Son attention fut soudain distraite par un doux frottement contre sa jambe. Elle se laissait alors couler dans l'eau, pour découvrir qui voudrait encore attirer son attention. En le reconnaissant, elle fut à la fois prise d'une peine immense et à la fois entourée d'un bonheur court. C'était son familier : Hippolyte. Il lui était encore fidèle... et c'était bien le dernier.

- Hippo ! Elle s'approchait de lui pour poser sa tête contre la sienne, alors qu'avec sa nageoire il la collait à lui. Je suis désolée, mais là où je vais c'est trop dangereux pour toi. Les êtres de la terre ne connaissent pas ta race de familier. Il faut que tu rentres avec les autres.
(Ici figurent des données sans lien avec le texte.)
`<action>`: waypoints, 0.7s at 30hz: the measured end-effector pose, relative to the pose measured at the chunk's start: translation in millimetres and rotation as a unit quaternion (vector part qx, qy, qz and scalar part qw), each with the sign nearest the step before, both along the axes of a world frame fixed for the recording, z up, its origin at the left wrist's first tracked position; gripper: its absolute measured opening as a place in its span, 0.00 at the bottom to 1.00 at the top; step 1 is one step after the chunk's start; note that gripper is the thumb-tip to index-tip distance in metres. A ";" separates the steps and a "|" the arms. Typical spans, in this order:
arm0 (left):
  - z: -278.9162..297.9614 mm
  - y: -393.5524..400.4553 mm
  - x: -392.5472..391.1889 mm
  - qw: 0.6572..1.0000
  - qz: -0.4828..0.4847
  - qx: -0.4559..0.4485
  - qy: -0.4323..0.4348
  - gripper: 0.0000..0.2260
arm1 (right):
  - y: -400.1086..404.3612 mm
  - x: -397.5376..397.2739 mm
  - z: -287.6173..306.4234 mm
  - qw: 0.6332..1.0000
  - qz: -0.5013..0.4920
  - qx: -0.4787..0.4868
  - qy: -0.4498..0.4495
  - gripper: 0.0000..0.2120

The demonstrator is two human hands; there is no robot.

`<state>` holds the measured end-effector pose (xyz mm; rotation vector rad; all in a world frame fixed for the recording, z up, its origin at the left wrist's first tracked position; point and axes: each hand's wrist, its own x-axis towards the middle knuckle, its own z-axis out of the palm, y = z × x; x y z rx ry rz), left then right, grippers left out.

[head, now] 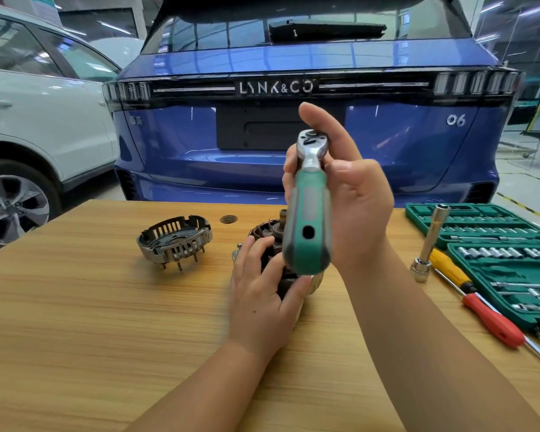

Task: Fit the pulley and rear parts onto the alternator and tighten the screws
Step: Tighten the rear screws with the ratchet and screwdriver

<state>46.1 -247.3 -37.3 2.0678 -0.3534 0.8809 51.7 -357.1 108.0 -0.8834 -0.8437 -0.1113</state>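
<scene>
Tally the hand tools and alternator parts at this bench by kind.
Green-handled ratchet wrench: 1
Screwdrivers, red-handled and yellow-handled: 2
Chrome socket extension bar: 1
Green socket set case: 1
Alternator parts, slotted metal rear housing and alternator body: 2
Total: 7

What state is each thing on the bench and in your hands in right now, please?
Ratchet: lifted off the table, no socket visible on it.
Right hand: holds the ratchet.
Left hand: grips the alternator.
Alternator: on the table, rear open, shaft exposed.
Rear housing: apart, not fitted.
Socket case: open.
Screwdrivers: lying unused.
</scene>
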 end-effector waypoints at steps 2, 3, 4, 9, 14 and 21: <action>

Son couinement grave indiquait qu'il ne partirait pas d'ici. Il écartait déjà sa nageoire pour la lui tendre comme à son habitude. Elle lui souriait, émue par son entêtement, et elle s'accrochait férocement à lui alors qu'ils glissaient ensemble vers les côtes. Pour l'aider, elle faisait venir des courants derrière eux afin de lui éviter d'être trop fatigué pour son retour. Le trajet fut donc plus rapide que ce qu'elle imaginait ; Hippo nageait déjà très vite, alors avec l'aide des courants ils donnaient l'air de briser l'eau sur leur passage. Et très vite, le sable se rapprochait d'eux. Lorsqu'ils étaient plus qu'à quelques mètres du sol, elle lâchait sa nageoire.